• _Task directions_: Of the lines listed below, return exactly those that run from the line containing "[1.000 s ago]" through the line containing "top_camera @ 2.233", both included.

[Data extracted from a collection]
------------------------

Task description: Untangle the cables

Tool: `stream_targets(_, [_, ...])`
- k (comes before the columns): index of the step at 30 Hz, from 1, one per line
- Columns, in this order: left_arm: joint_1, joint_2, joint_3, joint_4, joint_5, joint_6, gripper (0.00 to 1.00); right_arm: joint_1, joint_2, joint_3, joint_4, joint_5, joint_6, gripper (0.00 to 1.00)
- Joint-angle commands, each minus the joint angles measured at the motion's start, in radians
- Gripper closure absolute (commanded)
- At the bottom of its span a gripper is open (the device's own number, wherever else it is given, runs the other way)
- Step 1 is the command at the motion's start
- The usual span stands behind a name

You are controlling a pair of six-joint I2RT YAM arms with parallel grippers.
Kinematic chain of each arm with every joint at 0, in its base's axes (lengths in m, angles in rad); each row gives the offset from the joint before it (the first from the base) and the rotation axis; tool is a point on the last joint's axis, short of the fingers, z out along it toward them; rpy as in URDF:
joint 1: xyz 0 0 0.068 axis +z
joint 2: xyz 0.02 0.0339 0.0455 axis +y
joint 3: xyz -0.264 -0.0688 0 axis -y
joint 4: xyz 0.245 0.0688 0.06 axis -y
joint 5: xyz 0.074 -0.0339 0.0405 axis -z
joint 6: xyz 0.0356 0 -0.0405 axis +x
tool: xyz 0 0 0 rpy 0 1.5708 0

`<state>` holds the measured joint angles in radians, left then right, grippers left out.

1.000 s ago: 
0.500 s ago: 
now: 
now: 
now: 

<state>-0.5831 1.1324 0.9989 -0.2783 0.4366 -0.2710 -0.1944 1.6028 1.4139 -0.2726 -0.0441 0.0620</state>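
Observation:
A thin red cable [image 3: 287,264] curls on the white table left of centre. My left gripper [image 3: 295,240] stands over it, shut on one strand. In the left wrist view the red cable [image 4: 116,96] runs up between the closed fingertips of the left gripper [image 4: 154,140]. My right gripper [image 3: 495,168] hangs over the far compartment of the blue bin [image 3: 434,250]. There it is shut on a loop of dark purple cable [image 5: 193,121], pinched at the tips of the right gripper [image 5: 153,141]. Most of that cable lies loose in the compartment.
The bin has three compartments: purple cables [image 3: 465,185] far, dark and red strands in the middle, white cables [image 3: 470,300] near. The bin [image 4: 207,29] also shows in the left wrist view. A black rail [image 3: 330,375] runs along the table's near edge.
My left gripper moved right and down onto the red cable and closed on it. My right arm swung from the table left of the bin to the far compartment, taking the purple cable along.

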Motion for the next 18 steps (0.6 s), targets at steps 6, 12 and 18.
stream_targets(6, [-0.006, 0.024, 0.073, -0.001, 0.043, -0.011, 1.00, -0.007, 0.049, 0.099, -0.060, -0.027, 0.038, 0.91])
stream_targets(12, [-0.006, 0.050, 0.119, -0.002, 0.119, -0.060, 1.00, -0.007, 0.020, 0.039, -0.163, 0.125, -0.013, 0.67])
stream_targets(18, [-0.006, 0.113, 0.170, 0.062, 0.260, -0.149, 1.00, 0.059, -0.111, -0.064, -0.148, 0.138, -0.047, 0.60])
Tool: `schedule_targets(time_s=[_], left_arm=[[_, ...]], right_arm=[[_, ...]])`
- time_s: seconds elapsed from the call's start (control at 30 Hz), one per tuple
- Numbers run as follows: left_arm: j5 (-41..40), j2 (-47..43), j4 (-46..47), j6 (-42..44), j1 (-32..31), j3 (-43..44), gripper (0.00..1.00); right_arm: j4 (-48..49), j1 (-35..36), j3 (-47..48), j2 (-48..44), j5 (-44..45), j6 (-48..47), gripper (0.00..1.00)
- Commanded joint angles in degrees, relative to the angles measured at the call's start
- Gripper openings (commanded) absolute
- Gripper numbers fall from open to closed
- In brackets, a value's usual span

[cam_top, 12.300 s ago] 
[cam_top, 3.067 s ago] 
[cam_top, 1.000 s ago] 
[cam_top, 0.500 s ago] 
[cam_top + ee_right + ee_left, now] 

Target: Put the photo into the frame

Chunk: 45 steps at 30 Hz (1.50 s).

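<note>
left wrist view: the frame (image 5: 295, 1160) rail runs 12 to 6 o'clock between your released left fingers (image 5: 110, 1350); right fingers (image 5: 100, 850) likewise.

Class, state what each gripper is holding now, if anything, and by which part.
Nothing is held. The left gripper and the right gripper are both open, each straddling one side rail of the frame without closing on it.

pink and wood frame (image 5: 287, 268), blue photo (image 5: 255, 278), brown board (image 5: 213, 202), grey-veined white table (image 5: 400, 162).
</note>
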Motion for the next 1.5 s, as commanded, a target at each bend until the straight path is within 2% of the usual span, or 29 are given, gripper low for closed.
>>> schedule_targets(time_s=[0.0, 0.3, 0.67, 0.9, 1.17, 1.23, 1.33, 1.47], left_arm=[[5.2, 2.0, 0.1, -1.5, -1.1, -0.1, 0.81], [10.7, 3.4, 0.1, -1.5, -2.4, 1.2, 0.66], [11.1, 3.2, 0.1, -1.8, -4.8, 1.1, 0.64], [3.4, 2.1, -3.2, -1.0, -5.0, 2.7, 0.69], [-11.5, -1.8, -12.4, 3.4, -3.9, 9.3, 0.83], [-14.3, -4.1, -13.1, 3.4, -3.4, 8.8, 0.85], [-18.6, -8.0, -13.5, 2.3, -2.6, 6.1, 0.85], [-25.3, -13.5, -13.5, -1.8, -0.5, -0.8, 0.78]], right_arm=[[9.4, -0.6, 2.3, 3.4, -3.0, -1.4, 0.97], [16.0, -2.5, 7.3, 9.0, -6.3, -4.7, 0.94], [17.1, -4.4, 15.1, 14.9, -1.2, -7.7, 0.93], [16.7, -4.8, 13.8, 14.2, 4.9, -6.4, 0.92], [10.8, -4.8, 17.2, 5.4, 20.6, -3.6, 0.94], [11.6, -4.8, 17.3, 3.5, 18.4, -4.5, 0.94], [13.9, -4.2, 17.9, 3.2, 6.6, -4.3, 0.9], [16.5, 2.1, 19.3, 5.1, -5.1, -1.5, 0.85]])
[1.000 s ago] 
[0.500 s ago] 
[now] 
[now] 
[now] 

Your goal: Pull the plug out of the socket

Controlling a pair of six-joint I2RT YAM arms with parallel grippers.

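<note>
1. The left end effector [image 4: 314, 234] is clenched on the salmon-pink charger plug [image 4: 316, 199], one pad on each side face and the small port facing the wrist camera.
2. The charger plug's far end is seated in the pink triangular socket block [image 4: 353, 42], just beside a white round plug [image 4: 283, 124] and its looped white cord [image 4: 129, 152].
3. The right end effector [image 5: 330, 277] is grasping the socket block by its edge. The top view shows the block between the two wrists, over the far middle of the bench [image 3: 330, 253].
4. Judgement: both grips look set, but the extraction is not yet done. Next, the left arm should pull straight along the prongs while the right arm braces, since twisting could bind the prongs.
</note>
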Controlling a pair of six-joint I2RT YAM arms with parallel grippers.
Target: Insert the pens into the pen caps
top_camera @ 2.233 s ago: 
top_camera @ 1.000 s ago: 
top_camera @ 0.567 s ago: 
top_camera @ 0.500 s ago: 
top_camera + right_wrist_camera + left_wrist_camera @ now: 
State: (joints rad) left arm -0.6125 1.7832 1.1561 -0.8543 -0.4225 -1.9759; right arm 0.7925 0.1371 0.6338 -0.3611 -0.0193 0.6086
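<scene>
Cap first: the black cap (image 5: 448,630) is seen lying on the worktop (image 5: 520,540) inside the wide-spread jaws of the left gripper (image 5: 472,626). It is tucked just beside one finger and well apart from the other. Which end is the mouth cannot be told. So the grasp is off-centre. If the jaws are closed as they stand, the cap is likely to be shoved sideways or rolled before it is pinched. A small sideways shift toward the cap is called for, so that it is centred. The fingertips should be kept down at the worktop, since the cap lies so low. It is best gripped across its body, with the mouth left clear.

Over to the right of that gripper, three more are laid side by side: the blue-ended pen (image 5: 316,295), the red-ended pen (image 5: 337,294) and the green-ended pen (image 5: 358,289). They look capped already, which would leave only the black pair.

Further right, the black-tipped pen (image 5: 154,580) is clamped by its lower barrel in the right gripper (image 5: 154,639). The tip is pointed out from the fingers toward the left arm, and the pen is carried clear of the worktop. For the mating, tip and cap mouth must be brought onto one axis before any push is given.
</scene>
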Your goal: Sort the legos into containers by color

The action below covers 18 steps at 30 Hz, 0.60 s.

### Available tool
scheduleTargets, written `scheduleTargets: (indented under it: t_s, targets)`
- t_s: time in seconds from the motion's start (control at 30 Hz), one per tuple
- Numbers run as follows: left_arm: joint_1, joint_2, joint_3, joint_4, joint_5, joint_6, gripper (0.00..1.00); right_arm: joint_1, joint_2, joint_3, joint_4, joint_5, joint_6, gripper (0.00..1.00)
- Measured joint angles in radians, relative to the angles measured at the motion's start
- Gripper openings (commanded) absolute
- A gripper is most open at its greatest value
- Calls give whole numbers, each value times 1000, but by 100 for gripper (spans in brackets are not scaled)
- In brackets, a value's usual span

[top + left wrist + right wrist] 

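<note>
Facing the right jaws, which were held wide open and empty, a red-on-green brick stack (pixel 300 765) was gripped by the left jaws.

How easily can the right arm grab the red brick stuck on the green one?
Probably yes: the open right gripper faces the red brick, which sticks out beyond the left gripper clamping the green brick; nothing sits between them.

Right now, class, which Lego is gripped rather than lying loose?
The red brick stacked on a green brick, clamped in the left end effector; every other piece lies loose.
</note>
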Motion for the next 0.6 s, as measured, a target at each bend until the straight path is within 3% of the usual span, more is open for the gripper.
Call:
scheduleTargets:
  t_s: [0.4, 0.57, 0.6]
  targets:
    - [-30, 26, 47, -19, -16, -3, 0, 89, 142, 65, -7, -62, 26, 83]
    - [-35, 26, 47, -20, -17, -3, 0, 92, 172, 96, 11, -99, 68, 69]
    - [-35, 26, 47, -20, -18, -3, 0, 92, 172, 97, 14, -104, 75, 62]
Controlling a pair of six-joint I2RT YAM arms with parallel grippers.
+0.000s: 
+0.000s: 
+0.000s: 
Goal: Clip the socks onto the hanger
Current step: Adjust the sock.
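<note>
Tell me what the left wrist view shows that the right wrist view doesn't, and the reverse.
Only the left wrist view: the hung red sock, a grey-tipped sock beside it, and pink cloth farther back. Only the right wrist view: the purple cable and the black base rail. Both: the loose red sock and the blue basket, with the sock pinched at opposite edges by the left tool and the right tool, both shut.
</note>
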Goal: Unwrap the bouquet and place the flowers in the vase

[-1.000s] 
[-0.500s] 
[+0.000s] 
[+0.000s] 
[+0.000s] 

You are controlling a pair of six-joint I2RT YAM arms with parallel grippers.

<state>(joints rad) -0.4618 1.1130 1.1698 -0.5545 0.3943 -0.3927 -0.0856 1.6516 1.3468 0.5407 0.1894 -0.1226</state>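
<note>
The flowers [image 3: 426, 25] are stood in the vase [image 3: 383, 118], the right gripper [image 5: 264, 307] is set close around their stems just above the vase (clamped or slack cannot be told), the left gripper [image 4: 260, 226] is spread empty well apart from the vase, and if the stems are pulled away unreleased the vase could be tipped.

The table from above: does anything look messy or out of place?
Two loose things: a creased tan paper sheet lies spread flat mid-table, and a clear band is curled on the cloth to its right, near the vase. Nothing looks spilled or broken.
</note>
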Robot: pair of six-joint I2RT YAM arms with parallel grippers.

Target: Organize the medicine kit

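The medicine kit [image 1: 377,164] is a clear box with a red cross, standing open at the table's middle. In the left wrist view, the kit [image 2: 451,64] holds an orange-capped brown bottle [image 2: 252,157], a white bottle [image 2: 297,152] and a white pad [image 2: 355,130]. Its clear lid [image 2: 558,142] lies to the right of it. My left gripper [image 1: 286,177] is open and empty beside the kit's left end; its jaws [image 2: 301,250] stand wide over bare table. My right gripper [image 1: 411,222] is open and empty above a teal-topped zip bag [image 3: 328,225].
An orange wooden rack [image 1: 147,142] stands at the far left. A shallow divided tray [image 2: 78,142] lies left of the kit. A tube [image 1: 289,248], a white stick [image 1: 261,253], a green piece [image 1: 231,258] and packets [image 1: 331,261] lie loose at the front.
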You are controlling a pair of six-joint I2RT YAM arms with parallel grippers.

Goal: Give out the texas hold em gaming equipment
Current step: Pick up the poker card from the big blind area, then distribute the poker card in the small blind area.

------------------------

• _Reply to the task_:
[1.000 s ago] 
[0.500 s ago] 
[now] 
[now] 
[now] 

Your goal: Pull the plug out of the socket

Controlling a pair of six-joint I2RT YAM arms with parallel grippers.

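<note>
1. The left end effector [image 4: 314, 234] is clenched on the salmon-pink charger plug [image 4: 316, 199], one pad on each side face and the small port facing the wrist camera.
2. The charger plug's far end is seated in the pink triangular socket block [image 4: 353, 42], just beside a white round plug [image 4: 283, 124] and its looped white cord [image 4: 129, 152].
3. The right end effector [image 5: 330, 277] is grasping the socket block by its edge. The top view shows the block between the two wrists, over the far middle of the bench [image 3: 330, 253].
4. Judgement: both grips look set, but the extraction is not yet done. Next, the left arm should pull straight along the prongs while the right arm braces, since twisting could bind the prongs.
</note>
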Controlling a pair of six-joint I2RT YAM arms with parallel grippers.
Target: Insert the pens into the pen caps
top_camera @ 2.233 s ago: 

The full output has been given.